Does Borderline Personality Disorder Make Us The Odd Man Out?
Ever feel like everyone knows something that you don’t? Ever want to just be the fly on the wall? I feel like I’ve spent 40% of the last few years just being puzzled about what others are thinking, saying, or implying about me or my work. Someone once told me that other people are just as occupied with themselves as I was about what they thought about me. To a normal mind, it sounds like I’m conceited, narcissistic, or just need more to do. Right?
However, to those with Borderline Personality Disorder, we know that we invest so much in trying to have healthy relationships with others and for some reason, just when we think we have our new best friend – PRESTO – they just disappear. I personally am clueless as to what I’m doing wrong to friends because I am for the most part a fairly normal person and I am always there for my friends. I lead a full life, have kids, run a business, go to church, do the soccer and dance stuff, ya da ya da ya da… and yet no connections to anyone. The BPD has definitely affected my life, but mostly in areas that no one outside of my immediate family knows about. I think I am the type of person that everyone thinks is a well adjusted and happy person with a lot going for them, but has no idea of the battles that I face internally everyday.
I’m new to learning about BPD – one whole week, in fact!
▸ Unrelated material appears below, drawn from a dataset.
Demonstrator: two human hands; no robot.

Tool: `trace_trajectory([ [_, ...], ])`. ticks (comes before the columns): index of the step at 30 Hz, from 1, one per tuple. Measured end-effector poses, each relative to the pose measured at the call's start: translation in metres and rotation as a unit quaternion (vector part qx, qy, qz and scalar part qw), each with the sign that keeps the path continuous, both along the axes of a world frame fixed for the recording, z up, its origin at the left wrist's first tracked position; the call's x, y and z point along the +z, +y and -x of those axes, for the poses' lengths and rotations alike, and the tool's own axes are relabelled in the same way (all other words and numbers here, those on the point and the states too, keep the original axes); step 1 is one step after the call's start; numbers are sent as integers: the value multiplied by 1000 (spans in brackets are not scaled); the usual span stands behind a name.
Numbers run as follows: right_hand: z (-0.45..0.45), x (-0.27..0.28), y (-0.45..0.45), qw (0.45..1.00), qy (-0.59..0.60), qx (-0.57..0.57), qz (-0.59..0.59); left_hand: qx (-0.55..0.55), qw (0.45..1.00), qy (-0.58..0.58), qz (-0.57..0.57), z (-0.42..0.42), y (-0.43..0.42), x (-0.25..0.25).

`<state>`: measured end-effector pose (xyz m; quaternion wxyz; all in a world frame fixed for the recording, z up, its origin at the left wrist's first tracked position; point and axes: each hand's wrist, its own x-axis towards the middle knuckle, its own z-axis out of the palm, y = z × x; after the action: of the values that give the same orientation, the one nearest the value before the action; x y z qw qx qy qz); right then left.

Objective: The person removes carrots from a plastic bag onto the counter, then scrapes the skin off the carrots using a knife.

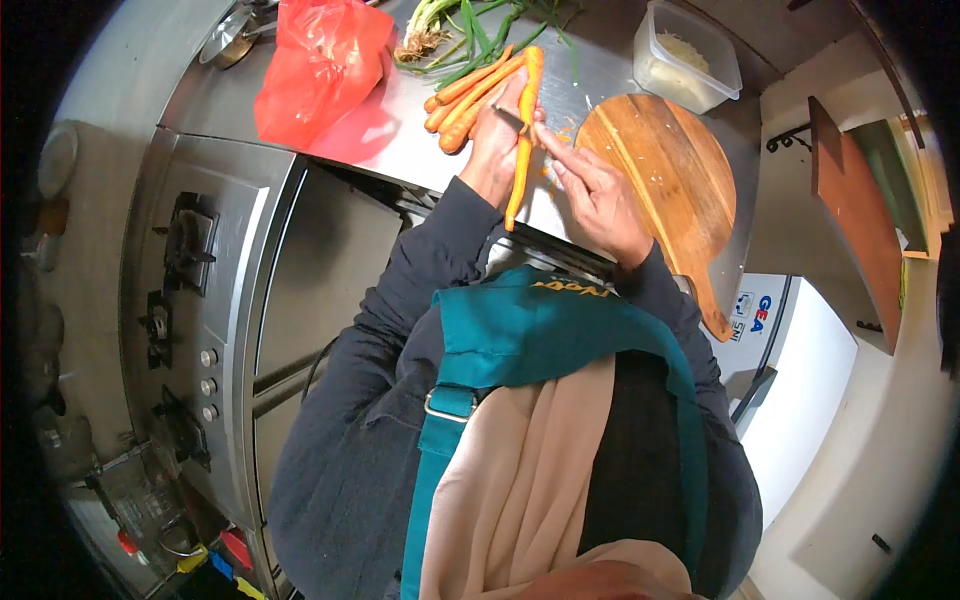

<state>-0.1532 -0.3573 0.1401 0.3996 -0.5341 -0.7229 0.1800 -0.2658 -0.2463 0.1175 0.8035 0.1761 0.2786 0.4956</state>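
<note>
One long orange carrot [522, 165]: held at the front edge of the silvery steel counter [605, 50], thin end pointing toward the wearer
Left hand [490, 145]: grip narrow, holding the carrot
Right hand [605, 195]: fingers drawn in beside the carrot, index finger reaching toward it; firmness of grip cannot be told
Small dark tool [511, 118]: lies across the carrot, near the right fingertips; type too small to tell
Several loose orange carrots [465, 100]: on the counter, just beyond the left hand
Round brown wooden board [670, 170]: right of the right hand, pale scraps on top
Translucent plastic tub [680, 90]: beyond the board, pale contents
</note>
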Motion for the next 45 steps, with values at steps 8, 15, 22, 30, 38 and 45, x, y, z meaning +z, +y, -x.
trace_trajectory([
  [8,-6,10,-8,997,5,56,50,-34,999,-13,-5,8,-4,7],
  [15,-6,12,-3,999,-7,34,39,-19,999,-27,-9,3,-8,12],
  [22,-9,4,5,1000,7,12,-11,-5,999,-31,-12,-2,-17,19],
  [30,-13,13,1,999,-8,46,18,-19,999,-45,-16,0,-14,8],
  [38,-22,8,18,999,52,-1,-13,-62,998,-30,0,3,-25,17],
  [45,-11,12,4,999,14,43,-18,-6,1000,-8,-27,4,-19,16],
])
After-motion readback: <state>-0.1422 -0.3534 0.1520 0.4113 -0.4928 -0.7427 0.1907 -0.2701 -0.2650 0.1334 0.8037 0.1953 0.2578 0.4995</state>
I came across it while browsing the internet doing some self diagnosing for the symptoms that have become almost overwhelming recently. As most of you, my life has been a roller coaster ride of outburst, relationship difficulties, past abuse, low self-esteem, anxiety, and risky behaviors. I’ve had difficulties with most of the underlying causes of BPD and went through counseling during my teens, again in my twenties, and then self treated with exercise – without medication for almost 15 years. I’m 40 now and dealing with a lot of stress from various streams, on top of my work stress, and along with other triggers that has sent me to a place that I had not been for years.
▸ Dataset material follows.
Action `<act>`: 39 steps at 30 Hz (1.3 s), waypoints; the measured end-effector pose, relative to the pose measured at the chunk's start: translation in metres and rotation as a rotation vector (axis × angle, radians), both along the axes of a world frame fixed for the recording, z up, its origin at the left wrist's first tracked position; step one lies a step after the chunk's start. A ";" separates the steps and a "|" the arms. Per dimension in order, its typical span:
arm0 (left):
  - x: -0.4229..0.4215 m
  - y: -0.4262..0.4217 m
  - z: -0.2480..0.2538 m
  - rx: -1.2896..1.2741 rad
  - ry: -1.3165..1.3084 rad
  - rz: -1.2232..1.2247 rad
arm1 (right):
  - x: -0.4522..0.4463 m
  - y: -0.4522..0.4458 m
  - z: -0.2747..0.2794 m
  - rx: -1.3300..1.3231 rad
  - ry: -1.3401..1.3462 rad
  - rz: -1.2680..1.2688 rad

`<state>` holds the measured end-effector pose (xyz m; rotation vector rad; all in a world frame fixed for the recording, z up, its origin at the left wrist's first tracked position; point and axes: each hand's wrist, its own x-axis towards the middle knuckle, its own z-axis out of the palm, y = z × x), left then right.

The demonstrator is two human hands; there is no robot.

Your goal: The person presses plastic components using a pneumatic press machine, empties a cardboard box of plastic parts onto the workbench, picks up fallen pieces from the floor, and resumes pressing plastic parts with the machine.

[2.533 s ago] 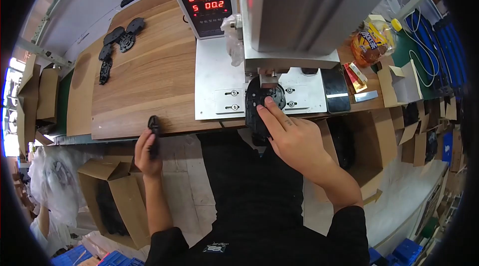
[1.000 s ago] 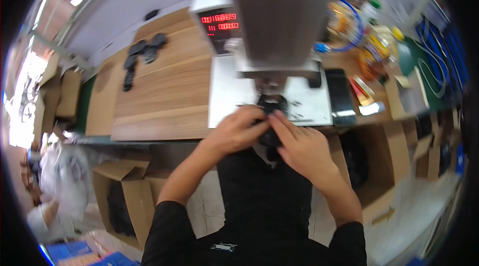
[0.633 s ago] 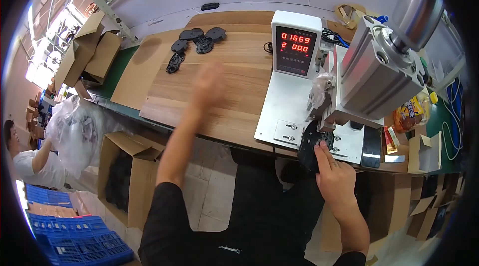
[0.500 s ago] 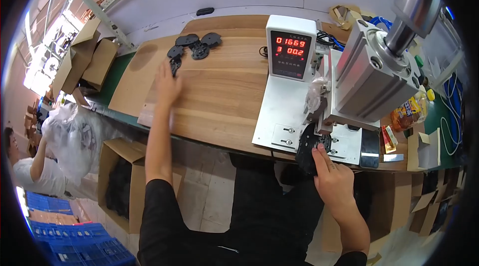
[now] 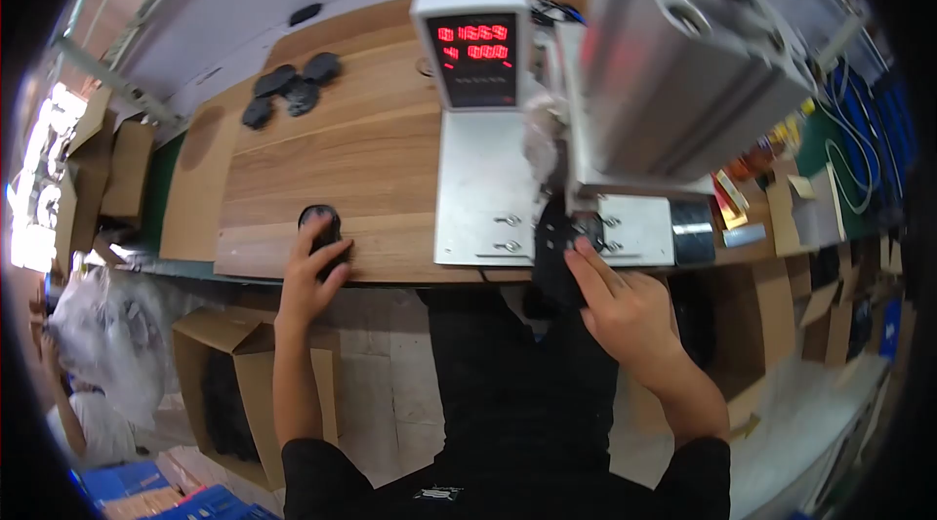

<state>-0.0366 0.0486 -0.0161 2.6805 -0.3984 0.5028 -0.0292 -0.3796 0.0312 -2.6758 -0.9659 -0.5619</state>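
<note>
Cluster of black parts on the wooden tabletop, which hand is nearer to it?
Left. The left hand is in front of the cluster, touching another black part; the right hand is well off to the right, in front of the press.

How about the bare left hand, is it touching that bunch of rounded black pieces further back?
Apart: the head view shows brown wooden board between the left hand and the black pieces.

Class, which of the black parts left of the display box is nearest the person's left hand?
The part at the left hand, near the front edge of the wooden board; the other black parts lie farther back, mostly clustered.
</note>
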 end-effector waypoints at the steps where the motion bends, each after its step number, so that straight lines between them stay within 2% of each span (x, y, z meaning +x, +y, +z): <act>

I’ve known for years that other people weren’t as easily affected by little things as I am. That I for some reason can not let go of things like I should. The worse thing is hearing someone tell me to “just get over it” when all I wish I could do is get over it! Dreaming about what I couldn’t stop thinking about the whole day, and not being able to sleep at night without finally dreaming about it again. These are all things that we all deal with, but how do you ever get use to wanting to be close to people and feeling alone?
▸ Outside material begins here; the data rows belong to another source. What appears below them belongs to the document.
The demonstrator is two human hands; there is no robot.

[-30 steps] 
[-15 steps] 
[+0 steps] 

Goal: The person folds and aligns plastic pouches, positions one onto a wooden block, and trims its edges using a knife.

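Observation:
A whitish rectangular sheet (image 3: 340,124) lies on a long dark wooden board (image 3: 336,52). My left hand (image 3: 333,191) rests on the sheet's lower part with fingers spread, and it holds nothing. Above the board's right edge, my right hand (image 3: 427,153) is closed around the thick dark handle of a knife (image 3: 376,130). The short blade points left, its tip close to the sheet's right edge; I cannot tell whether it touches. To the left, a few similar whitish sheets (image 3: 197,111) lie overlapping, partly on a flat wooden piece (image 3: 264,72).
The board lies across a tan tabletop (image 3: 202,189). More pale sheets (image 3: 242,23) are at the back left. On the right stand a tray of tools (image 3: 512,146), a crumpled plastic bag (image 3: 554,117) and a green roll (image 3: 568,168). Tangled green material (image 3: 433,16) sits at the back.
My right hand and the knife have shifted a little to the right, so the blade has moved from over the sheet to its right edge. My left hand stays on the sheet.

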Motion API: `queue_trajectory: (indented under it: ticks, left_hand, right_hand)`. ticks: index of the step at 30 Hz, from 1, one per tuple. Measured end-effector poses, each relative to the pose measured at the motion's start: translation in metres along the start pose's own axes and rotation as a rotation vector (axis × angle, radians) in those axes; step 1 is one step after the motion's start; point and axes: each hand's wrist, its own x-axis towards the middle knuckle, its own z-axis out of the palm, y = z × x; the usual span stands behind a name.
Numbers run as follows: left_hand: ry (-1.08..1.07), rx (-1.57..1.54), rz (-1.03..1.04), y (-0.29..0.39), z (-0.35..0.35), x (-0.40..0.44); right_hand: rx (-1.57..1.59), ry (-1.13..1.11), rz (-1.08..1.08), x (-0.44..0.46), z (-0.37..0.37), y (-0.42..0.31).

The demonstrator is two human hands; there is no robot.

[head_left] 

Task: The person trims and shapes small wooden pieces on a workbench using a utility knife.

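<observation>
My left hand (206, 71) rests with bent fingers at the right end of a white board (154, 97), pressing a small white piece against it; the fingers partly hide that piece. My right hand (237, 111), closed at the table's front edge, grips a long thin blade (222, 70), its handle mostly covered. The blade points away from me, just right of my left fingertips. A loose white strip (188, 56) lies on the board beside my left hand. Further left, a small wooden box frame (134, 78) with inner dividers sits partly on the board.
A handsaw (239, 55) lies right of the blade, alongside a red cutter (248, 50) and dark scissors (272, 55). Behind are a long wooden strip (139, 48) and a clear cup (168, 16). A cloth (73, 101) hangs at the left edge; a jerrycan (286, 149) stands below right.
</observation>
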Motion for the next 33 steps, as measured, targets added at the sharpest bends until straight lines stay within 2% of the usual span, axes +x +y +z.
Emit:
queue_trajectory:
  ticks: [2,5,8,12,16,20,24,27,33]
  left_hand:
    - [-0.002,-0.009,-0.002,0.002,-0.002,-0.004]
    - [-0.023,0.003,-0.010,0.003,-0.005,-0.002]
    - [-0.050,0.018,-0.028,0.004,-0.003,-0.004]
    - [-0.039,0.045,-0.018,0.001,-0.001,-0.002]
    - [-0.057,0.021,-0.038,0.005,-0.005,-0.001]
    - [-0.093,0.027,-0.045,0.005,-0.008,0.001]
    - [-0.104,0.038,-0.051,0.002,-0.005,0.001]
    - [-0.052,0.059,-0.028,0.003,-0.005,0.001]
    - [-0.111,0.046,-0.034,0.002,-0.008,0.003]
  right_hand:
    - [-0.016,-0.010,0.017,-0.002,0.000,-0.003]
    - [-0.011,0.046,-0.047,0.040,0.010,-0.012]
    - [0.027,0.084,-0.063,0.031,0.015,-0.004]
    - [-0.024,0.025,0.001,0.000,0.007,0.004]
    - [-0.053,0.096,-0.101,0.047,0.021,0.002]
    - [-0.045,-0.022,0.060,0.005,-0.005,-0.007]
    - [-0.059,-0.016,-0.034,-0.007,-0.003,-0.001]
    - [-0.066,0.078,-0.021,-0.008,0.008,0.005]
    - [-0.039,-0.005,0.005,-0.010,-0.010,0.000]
It just aches inside of my soul. My mind searches the list of people that I feel close to, then I remember that the list is so short and those on it I wouldn’t want to bog down with all my inner turmoil. I have children and would never want them to know what I’m feeling. I grew up with a parent of BPD and Bipolar Disorder and it was miserable! He was mean, we never knew what was going to make him angry, and there was very little love. Because of that, I’ve made sure to be the complete opposite to my kids.
My regret is that through this illness, they have seen me become upset at gatherings where I have been stranded and could not escape the situation before giving into my out of control feelings of hurt and anger. Things like that. Usually I leave upset and end up feeling embarrassed later! I have spoken to them about the event and made apologies when necessary. I’m trying to overcome this, but at the same time – there are times I feel I had the right to be upset. It seems as if the triggers are more common lately. I don’t know if it’s due to the progressiveness of the illness and not having treatment all these years (because I didn’t know I had an illness) or just the coincidence of the stress in my personal and work life that is causing all the old symptoms to raise their ugly heads once again. Either way, they are there and this needs to be dealt with. Running a business from the ground up is tough, and trying to do it while fighting BPD has been almost unbearable.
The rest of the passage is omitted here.